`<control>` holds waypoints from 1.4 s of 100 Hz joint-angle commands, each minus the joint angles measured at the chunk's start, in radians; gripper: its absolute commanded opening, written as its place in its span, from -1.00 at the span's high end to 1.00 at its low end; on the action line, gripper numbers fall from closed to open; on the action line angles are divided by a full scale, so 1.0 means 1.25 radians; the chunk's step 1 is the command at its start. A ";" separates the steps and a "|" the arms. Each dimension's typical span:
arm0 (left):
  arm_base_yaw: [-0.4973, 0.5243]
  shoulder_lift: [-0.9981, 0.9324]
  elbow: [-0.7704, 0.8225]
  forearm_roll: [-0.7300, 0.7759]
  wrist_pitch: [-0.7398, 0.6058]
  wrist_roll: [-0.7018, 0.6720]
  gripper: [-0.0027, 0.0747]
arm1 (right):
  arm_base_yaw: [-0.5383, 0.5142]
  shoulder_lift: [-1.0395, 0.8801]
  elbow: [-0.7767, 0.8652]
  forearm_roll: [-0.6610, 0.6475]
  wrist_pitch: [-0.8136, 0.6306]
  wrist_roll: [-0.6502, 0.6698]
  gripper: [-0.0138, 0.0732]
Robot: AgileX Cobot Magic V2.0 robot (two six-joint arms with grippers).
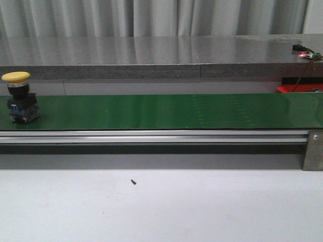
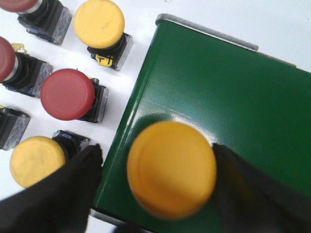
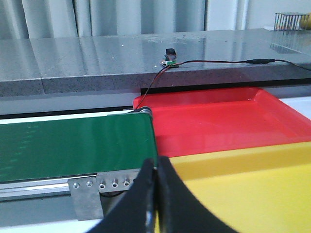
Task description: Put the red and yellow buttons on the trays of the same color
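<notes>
A yellow button (image 1: 17,97) stands upright at the far left end of the green conveyor belt (image 1: 166,111). In the left wrist view its yellow cap (image 2: 171,169) lies between the fingers of my open left gripper (image 2: 155,146), with a clear gap on one side. Beside the belt's end, loose buttons stand on the white table: a red button (image 2: 67,93) and two yellow buttons (image 2: 98,23) (image 2: 37,161). My right gripper (image 3: 156,162) is shut on nothing at the belt's other end, before the yellow tray (image 3: 243,194) and the red tray (image 3: 218,121). Neither gripper shows in the front view.
More red buttons (image 2: 5,58) sit at the edge of the left wrist view. A grey counter (image 1: 161,55) runs behind the belt, with a small wired board (image 3: 169,61) on it. An aluminium rail (image 1: 151,136) fronts the belt, ending in a bracket (image 1: 313,150).
</notes>
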State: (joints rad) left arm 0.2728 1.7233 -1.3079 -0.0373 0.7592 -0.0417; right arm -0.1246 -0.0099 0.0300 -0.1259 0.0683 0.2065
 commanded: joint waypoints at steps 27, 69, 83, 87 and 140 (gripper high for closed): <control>-0.011 -0.113 -0.028 -0.032 -0.015 0.050 -0.44 | -0.003 -0.015 -0.015 -0.008 -0.064 -0.002 0.81; -0.150 -0.346 0.029 -0.072 0.035 0.089 0.98 | -0.003 -0.015 -0.015 -0.008 -0.064 -0.002 0.81; -0.204 -0.412 0.096 -0.072 0.033 0.089 0.98 | -0.003 -0.015 -0.015 -0.008 -0.064 -0.002 0.81; -0.218 -0.438 0.121 -0.073 0.031 0.089 0.98 | -0.003 -0.015 -0.015 -0.008 -0.064 -0.002 0.81; -0.243 -0.822 0.443 -0.095 -0.015 0.089 0.98 | -0.003 -0.015 -0.015 -0.008 -0.064 -0.002 0.81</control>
State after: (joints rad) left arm -0.0212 0.7681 -0.7726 -0.1389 0.8088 0.0700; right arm -0.1246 -0.0099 0.0300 -0.1259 0.0683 0.2065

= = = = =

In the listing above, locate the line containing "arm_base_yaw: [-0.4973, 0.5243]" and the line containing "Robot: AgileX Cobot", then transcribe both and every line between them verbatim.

  arm_base_yaw: [-0.4973, 0.5243]
  shoulder_lift: [-0.9981, 0.9324]
  elbow: [-0.7704, 0.8225]
  forearm_roll: [-0.7300, 0.7759]
  wrist_pitch: [-0.7398, 0.6058]
  wrist_roll: [-0.7018, 0.6720]
  gripper: [-0.0027, 0.0747]
arm1 (right):
  arm_base_yaw: [-0.5383, 0.5142]
  shoulder_lift: [-1.0395, 0.8801]
  elbow: [-0.7767, 0.8652]
  forearm_roll: [-0.6610, 0.6475]
  wrist_pitch: [-0.8136, 0.6306]
  wrist_roll: [-0.6502, 0.6698]
  gripper: [-0.0138, 0.0732]
Robot: AgileX Cobot Magic V2.0 robot (two six-joint arms with grippers).

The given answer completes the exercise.